Book-Entry Securities

What is a Book-Entry Security? A book-entry security is a special type of indirectly held security, as described above under “Street Name and Other Indirect Owners”. If we choose to issue securities in the form of book-entry securities, the ultimate beneficial owners can only be indirect owners. We do this by requiring that the book-entry security be registered in the name of a financial institution we select and by requiring that the securities included in the book-entry security not be transferred to the name of any other holder unless the special circumstances described below occur. The financial institution that acts as the sole holder of the book-entry security is called the “depositary.” Any person wishing to own a security must do so indirectly by means of an account with a broker, bank or other financial institution that in turn has an account with the depositary. The prospectus supplement indicates whether your series of securities will be issued only in the form of book-entry securities.

Special Investor Considerations for Book-Entry Securities. As an indirect owner, an investor’s rights relating to a book-entry security will be governed by the account rules of the investor’s financial institution and of the depositary, as well as general laws relating to securities transfers. We do not recognize this type of investor as a holder of securities and instead deal only with the depositary that holds the book-entry security.

An investor should be aware that if securities are issued only in the form of book-entry securities:

 

   

The investor cannot get securities registered in his or her own name and cannot receive physical certificates for his or her interest in the securities, except in the special situations we describe below.

 

   

The investor will be a street name owner and must look to his or her own bank or broker for payments on the securities and protection of his or her legal rights relating to the securities. See “Street Name and Other Indirect Owners” for information about these procedures.

The investor may not be able to sell interests in the securities to some insurance companies and other institutions that are required by law to own their securities in the form of physical certificates

 

   

The investor may not be able to pledge his or her interest in the securities in circumstances where certificates representing the securities must be delivered to the lender or other beneficiary of the pledge in order for the pledge to be effective.

 

   

The depositary’s policies will govern payments, transfers, exchanges and other matters relating to the investor’s interest in the book-entry security. We and the trustee have no responsibility for any aspect of the depositary’s actions or for its records of ownership interests in the book-entry security. We and the trustee also do not supervise the depositary in any way.

 

   

The depositary will require that interests in a book-entry security be purchased or sold within its system using same-day funds and your broker or bank may require you to do so as well.

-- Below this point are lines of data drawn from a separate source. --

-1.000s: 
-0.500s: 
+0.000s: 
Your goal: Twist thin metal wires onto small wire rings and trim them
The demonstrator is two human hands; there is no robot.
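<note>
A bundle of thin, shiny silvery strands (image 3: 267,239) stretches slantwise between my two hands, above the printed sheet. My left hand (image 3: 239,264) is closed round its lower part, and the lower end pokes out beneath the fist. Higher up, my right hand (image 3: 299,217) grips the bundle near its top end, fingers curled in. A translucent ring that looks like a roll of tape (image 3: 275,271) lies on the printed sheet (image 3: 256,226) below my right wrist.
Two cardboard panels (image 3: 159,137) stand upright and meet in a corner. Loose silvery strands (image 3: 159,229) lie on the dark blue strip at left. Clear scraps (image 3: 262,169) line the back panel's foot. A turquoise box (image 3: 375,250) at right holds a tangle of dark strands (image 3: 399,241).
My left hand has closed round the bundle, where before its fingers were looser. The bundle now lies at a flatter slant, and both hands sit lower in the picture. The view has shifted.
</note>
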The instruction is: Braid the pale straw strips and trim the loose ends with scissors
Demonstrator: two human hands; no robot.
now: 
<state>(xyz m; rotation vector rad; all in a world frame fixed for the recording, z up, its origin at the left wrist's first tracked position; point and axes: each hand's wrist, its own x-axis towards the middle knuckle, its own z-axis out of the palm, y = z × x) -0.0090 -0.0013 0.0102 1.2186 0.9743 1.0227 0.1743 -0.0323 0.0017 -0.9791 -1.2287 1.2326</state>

Special Situations When a Book-Entry Security Will Be Terminated

In a few special situations described below, a book-entry security will terminate and interests in it will be exchanged for physical certificates representing the securities it represented. After that exchange, the choice of whether to hold securities directly or in street name will be up to the investor. Investors must consult their own bank or brokers to find out how to have their interests in securities transferred to their own name, so that they will be holders. The rights of street name investors and holders in the securities are described under “Street Name and Other Indirect Owners” and “Registered Holders.”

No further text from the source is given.